• Activity: Beginning at the line that contains "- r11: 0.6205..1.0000" and finishing at the line that contains "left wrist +", output the data below exactly. Include both end lines and no pictures.
*** Opening of Dataset records ***
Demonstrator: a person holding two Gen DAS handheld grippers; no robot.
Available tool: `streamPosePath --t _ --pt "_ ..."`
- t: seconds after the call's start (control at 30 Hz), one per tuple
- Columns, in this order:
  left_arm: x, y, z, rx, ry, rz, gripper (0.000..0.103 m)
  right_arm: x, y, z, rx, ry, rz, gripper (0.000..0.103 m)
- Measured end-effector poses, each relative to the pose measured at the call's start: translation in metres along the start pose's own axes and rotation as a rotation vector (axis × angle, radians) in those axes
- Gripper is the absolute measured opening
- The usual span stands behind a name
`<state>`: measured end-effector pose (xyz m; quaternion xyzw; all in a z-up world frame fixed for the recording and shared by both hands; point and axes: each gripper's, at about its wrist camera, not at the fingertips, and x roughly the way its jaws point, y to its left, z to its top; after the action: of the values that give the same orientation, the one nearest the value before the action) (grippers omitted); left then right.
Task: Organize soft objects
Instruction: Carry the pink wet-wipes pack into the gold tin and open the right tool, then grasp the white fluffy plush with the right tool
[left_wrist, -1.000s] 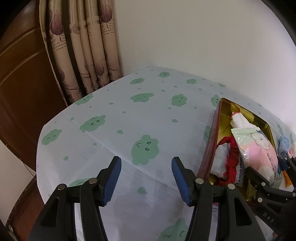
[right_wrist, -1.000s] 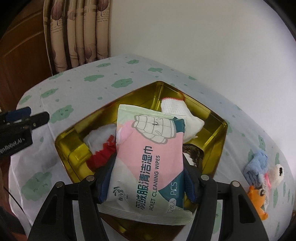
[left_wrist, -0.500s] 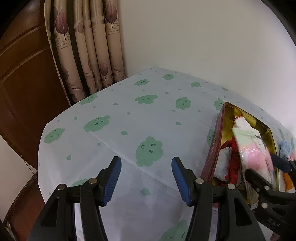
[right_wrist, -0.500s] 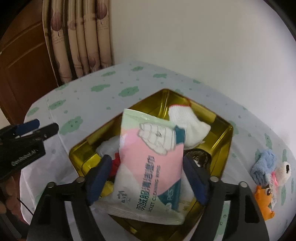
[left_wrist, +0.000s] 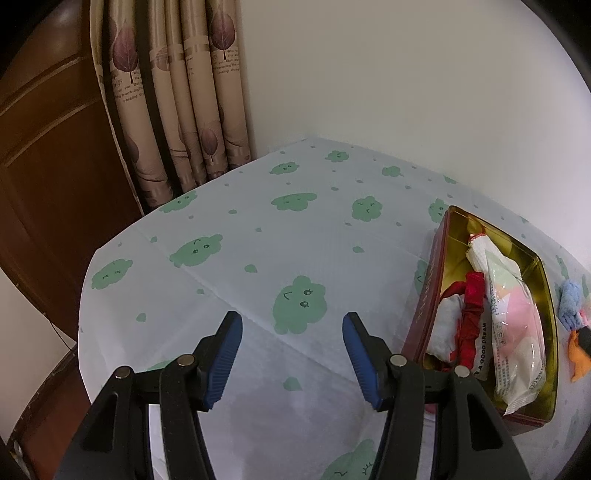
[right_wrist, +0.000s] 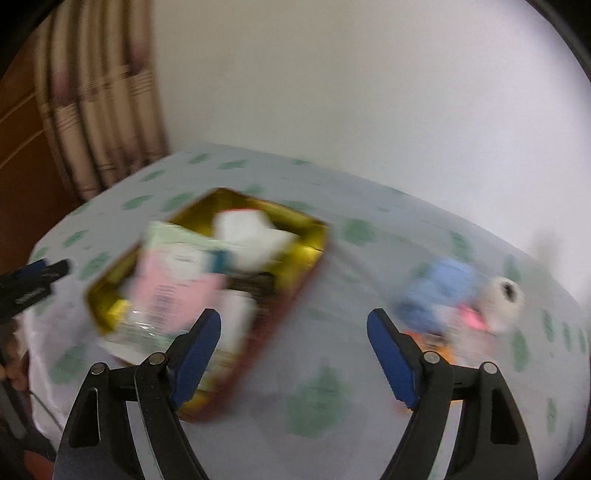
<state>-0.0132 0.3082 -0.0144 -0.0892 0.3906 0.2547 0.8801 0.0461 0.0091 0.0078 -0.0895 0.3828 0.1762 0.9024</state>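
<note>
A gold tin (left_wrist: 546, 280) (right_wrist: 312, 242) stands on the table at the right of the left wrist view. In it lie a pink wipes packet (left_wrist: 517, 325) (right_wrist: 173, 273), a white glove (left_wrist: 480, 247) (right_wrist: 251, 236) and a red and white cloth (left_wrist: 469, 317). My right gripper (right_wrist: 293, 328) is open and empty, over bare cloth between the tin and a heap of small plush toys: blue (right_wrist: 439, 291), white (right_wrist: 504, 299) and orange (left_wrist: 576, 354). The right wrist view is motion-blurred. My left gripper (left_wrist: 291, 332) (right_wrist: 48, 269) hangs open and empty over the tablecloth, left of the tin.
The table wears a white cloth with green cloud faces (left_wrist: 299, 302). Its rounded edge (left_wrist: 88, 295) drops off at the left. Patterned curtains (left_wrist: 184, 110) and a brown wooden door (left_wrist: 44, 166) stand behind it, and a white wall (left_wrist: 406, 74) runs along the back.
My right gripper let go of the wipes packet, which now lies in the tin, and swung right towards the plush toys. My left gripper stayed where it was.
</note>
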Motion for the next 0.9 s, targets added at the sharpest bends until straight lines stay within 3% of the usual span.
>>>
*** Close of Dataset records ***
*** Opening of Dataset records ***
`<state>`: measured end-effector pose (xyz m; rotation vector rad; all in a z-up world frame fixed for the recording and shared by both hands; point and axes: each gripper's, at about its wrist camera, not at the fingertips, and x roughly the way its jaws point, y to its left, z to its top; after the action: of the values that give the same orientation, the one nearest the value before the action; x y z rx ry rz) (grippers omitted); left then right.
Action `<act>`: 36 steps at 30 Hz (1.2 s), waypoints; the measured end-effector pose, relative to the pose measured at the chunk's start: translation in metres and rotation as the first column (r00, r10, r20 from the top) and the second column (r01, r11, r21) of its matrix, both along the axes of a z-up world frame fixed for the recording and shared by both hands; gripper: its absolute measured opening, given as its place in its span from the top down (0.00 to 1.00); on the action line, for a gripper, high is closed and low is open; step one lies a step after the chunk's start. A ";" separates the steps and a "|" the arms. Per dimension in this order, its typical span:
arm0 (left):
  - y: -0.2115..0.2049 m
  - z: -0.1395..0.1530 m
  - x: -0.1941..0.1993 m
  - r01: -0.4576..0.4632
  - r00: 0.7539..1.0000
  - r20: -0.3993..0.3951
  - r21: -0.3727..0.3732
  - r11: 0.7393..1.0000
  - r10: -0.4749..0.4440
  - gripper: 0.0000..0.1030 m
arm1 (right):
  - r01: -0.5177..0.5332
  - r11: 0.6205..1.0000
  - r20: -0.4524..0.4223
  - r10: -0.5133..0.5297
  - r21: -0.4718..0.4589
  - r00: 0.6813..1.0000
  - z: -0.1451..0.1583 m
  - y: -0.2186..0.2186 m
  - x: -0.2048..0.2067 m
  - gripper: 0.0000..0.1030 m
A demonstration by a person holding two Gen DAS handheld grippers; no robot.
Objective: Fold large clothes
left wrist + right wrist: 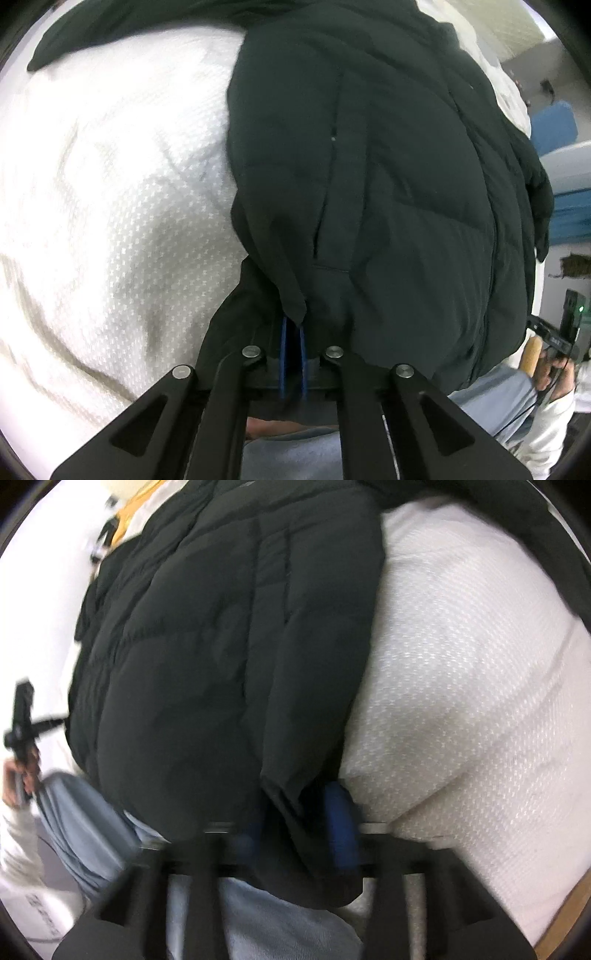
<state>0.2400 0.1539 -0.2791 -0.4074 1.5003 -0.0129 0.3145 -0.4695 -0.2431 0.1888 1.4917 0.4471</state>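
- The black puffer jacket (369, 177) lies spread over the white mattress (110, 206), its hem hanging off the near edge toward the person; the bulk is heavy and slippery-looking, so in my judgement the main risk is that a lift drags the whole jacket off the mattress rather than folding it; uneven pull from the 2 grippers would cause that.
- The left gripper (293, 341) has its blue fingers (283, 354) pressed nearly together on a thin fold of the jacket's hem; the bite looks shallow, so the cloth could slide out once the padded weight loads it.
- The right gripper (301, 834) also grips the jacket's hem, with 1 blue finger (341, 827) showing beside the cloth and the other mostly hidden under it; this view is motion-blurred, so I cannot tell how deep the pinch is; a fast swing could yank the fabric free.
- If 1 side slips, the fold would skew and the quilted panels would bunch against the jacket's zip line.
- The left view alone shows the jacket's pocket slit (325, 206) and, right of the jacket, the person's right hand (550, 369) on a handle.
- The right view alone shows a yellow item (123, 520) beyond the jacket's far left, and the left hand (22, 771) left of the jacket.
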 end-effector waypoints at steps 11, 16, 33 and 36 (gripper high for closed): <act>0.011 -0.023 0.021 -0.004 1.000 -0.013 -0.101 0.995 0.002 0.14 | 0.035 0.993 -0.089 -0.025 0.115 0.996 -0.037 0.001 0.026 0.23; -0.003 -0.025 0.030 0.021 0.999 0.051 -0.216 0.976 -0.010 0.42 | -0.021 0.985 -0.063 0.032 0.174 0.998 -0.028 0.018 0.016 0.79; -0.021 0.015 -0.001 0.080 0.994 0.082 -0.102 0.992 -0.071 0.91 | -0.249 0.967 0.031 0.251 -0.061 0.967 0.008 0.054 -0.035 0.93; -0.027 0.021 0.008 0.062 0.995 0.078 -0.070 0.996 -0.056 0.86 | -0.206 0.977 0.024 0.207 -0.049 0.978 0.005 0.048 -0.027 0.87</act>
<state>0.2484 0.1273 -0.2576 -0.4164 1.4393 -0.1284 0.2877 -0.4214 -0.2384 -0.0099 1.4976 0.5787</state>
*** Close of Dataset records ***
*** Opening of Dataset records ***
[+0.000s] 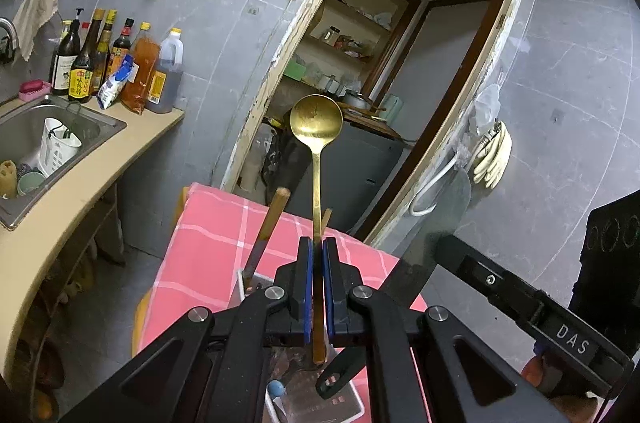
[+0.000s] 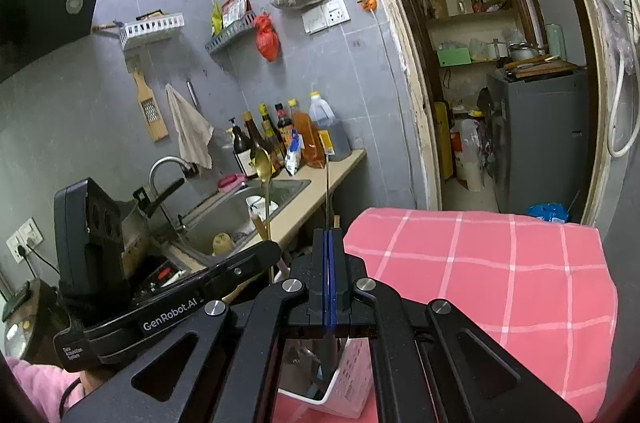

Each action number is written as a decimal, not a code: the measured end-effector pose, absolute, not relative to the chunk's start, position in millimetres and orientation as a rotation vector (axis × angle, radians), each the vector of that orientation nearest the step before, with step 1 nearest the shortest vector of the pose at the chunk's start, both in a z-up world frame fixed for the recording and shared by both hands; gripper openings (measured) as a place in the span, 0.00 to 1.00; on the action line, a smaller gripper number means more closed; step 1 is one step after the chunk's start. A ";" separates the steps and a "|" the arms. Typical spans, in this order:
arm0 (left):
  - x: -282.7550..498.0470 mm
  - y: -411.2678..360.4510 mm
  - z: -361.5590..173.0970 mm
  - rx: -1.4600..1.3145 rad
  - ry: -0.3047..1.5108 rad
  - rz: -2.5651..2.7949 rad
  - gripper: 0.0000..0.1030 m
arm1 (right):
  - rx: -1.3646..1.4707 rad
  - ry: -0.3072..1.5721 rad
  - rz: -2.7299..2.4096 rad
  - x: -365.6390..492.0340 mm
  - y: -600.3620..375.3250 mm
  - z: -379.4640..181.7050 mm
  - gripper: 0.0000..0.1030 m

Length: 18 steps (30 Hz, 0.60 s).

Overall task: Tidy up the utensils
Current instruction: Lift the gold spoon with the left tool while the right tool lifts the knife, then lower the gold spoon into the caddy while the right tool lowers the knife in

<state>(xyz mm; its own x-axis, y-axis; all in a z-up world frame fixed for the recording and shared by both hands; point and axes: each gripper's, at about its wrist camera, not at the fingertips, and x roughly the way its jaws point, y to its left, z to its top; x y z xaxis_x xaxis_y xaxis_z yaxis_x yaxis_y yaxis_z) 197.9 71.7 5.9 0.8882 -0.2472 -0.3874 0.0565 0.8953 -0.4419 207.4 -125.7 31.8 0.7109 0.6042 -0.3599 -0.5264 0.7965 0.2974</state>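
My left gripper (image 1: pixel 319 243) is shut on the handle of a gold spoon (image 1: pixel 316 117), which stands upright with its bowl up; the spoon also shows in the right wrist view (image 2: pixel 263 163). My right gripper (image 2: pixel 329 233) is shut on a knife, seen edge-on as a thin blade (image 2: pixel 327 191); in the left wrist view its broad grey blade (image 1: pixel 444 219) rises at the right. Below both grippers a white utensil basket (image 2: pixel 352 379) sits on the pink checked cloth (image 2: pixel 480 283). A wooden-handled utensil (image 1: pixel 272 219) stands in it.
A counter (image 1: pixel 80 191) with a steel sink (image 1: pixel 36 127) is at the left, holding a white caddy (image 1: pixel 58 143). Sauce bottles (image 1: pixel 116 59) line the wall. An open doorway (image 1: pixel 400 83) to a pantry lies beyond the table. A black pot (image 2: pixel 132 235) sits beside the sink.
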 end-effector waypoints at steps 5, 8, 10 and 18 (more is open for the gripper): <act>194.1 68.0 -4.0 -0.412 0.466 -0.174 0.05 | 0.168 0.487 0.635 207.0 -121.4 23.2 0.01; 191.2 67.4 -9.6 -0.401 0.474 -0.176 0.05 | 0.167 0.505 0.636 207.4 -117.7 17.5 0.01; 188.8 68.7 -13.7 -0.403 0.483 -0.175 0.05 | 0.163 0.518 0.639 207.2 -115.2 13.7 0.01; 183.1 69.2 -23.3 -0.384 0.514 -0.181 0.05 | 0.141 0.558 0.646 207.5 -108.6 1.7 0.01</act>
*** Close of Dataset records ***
• Exercise result:
  - r11: 0.6205..1.0000
  - r20: -0.4524..0.4223
  - r10: -0.5133..0.5297
  - r21: -0.4718..0.4589
  - r00: 0.6813..1.0000
  - z: -0.1451..0.1583 m
  - y: -0.2186..0.2186 m
  - x: -0.2048..0.2067 m
  - gripper: 0.0000..0.1030 m
A demonstration by a person holding two Gen DAS handheld grippers; no robot.
Objective: Fold large clothes
left wrist + right wrist: 

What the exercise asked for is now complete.